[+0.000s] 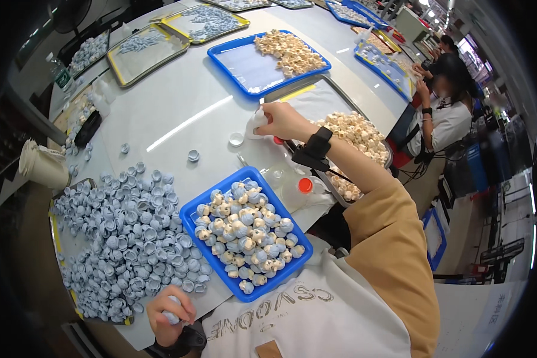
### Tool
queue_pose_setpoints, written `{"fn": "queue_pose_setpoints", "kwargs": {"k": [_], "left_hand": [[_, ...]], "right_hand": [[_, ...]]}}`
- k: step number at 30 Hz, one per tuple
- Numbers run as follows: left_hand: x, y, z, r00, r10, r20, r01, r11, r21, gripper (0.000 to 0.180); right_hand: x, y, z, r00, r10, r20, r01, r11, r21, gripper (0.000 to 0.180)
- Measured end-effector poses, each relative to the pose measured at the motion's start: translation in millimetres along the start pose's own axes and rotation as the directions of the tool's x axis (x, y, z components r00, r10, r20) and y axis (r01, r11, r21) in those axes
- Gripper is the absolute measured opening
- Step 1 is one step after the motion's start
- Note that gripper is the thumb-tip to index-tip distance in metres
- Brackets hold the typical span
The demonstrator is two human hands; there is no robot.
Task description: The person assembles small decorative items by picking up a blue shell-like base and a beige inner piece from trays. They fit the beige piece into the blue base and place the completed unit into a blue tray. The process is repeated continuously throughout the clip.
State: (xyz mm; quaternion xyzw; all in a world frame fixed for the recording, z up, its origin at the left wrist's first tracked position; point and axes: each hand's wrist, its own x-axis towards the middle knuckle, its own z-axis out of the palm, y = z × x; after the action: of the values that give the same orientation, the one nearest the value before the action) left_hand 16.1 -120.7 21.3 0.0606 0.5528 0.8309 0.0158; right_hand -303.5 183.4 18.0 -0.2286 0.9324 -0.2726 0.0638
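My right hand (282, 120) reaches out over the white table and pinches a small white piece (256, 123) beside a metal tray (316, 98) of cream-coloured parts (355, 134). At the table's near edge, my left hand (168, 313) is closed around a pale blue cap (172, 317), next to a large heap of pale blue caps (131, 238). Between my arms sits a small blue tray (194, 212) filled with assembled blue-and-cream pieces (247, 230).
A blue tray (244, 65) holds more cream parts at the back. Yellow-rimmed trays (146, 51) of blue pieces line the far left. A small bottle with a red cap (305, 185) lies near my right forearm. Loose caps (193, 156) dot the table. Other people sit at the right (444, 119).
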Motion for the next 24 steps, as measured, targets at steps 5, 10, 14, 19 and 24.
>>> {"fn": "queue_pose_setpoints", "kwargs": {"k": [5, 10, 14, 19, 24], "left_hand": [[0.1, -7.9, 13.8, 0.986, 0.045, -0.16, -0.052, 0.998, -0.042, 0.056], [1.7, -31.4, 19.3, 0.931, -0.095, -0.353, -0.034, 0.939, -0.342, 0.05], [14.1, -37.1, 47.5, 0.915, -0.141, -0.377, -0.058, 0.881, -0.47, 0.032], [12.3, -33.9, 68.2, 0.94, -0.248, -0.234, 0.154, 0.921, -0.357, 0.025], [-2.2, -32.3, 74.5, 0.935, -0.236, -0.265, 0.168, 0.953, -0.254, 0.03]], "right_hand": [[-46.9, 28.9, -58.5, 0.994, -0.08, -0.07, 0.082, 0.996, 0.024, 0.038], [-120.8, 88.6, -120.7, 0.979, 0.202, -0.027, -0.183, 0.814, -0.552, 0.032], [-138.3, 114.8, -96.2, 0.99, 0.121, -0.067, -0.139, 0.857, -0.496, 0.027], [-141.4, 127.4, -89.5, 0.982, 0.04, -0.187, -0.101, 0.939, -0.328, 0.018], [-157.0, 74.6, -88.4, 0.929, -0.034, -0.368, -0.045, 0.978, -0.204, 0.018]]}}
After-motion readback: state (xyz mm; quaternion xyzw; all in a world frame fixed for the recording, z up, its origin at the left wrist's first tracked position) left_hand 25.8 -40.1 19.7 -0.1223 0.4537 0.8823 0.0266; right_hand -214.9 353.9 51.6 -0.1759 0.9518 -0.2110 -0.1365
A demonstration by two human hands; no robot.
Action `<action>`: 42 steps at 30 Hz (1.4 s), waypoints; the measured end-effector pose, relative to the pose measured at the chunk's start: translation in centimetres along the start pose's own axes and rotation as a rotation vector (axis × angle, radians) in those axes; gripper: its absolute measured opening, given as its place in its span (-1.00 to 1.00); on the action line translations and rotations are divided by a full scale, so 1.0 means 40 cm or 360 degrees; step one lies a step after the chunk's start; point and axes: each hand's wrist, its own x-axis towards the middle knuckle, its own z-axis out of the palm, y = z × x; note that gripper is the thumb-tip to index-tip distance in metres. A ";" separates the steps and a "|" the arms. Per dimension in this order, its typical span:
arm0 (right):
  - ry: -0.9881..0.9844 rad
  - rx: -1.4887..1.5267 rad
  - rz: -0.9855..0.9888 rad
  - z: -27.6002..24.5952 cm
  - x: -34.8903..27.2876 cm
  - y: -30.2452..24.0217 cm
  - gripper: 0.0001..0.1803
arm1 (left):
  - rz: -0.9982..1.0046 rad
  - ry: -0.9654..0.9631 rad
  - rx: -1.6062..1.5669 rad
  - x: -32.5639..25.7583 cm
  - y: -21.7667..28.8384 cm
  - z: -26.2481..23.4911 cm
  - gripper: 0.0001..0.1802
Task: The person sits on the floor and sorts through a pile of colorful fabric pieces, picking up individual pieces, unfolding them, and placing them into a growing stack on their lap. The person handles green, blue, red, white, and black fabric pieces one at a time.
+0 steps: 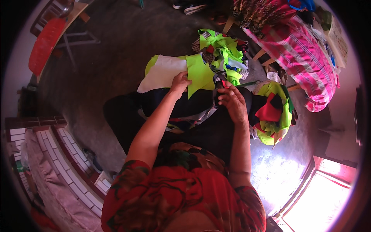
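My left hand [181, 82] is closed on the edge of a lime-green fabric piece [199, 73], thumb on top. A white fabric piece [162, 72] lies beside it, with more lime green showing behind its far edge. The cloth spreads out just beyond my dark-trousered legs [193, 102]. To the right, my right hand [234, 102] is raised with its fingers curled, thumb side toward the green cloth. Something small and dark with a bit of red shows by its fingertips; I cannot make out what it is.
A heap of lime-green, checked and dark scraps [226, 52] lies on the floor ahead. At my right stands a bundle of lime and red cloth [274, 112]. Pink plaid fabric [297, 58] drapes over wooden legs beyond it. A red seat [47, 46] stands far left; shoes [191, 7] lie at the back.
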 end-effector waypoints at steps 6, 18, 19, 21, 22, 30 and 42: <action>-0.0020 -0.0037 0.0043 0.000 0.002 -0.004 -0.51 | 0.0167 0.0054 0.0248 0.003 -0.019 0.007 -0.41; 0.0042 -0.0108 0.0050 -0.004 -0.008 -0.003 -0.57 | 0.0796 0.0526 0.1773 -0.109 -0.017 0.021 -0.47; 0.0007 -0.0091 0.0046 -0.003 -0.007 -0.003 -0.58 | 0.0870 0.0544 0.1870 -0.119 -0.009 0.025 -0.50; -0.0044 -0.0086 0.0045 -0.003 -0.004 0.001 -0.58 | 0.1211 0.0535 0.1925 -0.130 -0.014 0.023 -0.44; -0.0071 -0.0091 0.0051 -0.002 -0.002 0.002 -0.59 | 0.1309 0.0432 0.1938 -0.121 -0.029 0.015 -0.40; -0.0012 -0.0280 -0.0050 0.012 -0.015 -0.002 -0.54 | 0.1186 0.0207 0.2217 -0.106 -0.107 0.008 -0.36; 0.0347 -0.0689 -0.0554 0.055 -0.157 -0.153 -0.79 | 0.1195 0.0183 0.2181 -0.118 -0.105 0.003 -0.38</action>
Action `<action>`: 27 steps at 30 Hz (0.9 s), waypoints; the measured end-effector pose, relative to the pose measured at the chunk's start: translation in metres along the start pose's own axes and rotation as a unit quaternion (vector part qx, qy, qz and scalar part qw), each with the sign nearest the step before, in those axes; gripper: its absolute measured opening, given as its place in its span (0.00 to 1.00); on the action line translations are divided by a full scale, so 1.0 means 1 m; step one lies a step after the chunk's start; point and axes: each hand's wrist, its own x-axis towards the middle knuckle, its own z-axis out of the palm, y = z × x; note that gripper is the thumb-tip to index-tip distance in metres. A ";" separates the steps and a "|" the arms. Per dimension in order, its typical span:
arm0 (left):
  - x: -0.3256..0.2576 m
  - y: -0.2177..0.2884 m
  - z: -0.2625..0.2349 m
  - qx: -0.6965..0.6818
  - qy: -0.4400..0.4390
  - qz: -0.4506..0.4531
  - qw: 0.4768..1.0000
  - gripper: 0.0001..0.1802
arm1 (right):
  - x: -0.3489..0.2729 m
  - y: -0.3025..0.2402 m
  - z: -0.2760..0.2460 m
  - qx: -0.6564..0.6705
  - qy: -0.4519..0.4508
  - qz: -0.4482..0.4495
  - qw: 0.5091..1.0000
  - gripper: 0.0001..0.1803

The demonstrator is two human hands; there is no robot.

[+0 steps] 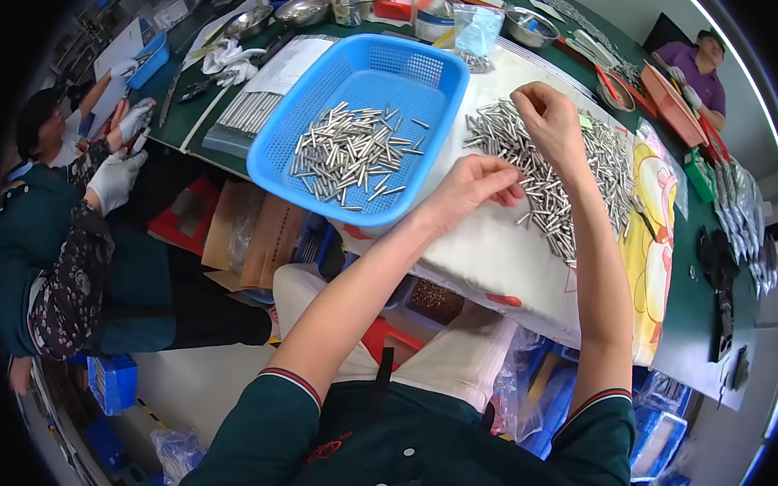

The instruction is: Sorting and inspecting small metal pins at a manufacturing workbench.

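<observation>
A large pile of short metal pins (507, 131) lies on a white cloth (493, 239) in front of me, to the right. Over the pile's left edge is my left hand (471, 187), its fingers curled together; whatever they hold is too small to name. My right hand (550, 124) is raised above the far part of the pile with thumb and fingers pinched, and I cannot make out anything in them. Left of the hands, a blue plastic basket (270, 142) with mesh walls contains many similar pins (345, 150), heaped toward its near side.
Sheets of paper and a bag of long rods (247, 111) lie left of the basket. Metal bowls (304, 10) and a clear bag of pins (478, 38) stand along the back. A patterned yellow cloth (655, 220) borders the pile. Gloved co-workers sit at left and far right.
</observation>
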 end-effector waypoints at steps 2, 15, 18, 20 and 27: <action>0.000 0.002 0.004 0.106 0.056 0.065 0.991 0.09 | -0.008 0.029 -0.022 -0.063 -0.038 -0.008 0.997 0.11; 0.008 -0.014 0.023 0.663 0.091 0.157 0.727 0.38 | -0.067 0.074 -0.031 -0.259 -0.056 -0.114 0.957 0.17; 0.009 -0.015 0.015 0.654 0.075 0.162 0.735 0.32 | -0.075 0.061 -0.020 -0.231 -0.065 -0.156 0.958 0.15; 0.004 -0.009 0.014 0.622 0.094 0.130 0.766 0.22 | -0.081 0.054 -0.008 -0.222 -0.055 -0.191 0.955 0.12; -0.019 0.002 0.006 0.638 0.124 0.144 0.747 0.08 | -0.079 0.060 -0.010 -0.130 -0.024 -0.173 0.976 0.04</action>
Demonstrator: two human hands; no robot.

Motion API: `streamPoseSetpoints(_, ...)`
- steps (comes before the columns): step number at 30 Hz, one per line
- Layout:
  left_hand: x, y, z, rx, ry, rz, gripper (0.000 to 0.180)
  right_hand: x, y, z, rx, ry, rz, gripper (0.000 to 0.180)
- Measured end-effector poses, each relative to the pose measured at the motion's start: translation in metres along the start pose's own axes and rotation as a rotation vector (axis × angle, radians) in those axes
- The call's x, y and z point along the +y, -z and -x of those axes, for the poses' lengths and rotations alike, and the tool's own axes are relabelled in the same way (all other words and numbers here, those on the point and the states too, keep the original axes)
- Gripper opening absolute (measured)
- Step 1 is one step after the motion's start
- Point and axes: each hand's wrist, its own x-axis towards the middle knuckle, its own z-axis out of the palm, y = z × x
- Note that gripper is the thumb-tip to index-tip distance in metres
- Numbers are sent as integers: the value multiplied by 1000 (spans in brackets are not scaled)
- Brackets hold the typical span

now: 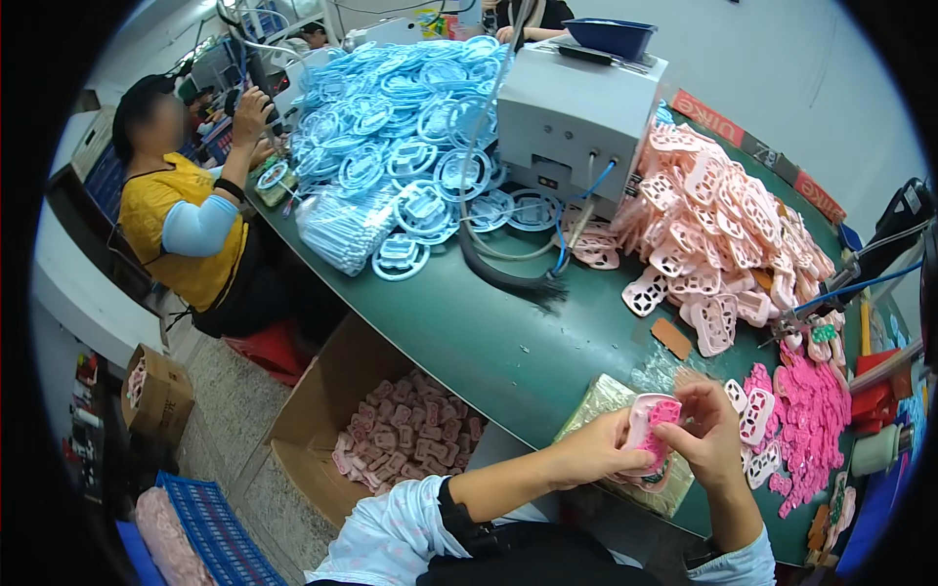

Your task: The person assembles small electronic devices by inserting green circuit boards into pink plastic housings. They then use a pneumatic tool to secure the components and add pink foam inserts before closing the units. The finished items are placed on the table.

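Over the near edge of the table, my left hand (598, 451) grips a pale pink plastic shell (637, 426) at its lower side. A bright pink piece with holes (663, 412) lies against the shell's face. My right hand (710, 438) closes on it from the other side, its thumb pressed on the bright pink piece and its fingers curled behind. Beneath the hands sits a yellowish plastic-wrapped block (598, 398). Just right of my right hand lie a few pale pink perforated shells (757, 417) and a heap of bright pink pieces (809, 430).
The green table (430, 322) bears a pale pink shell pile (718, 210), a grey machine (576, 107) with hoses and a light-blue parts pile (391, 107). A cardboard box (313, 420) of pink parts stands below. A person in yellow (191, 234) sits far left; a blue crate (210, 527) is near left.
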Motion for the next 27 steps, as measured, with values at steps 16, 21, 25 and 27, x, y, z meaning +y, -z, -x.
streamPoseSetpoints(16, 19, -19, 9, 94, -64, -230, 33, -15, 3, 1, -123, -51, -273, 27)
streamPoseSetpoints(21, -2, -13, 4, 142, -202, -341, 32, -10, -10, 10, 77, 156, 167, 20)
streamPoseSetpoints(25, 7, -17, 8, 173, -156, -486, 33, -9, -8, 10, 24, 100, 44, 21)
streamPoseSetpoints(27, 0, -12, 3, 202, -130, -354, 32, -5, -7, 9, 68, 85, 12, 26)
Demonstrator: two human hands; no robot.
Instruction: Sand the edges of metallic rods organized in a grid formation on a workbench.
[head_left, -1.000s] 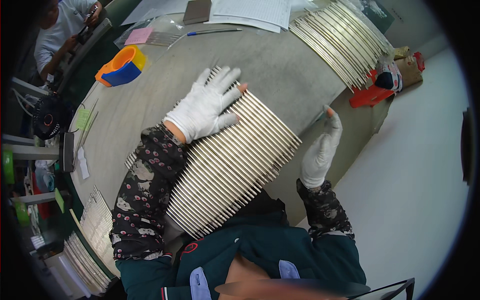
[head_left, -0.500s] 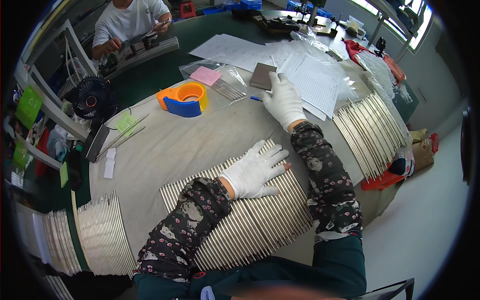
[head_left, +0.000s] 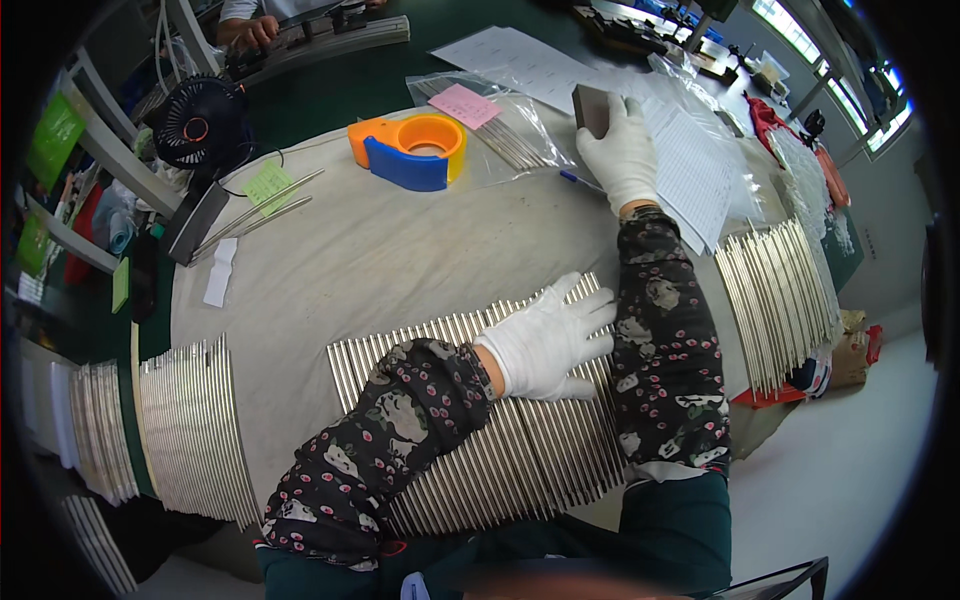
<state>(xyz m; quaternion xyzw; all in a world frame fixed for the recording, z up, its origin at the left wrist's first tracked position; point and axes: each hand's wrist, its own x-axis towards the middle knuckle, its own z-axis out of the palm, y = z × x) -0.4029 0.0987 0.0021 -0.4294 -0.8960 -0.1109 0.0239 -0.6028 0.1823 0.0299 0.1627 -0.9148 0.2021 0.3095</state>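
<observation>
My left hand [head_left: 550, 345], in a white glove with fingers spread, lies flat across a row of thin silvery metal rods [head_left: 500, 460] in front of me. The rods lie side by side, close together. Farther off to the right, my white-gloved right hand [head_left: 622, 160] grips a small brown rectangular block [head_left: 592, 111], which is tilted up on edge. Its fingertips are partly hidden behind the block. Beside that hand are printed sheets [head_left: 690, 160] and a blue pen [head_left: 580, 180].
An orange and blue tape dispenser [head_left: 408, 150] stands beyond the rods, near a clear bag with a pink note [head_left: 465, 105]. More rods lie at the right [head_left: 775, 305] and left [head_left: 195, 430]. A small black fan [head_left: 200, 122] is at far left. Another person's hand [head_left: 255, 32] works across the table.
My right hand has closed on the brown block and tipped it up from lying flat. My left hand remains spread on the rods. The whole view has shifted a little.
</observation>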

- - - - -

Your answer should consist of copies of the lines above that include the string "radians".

Action `<action>`: 42 steps at 30 Hz (1.4 s), waypoints; the measured end-effector pose, relative to the pose measured at the chunk's start: translation in centimetres along the start pose's own axes and rotation as a rotation vector (axis × angle, radians) in those axes; gripper: its absolute measured opening, given as its place in its span (-1.00 to 1.00); on the action line translations and rotations are divided by a full scale, so 1.0 means 40 cm or 360 degrees; step one lies a step after the chunk's start; point and axes: each hand's wrist, its own x-axis towards the middle knuckle, its own z-axis out of the palm, y = z × x; note that gripper is the thumb-tip to index-tip distance in metres. A ";" separates the steps and a "|" the arms. Per dimension in this order, its typical span:
- Measured end-effector poses, each relative to the pose measured at the motion's start: translation in metres along the start pose's own axes and rotation as a rotation vector (axis × angle, radians) in those axes

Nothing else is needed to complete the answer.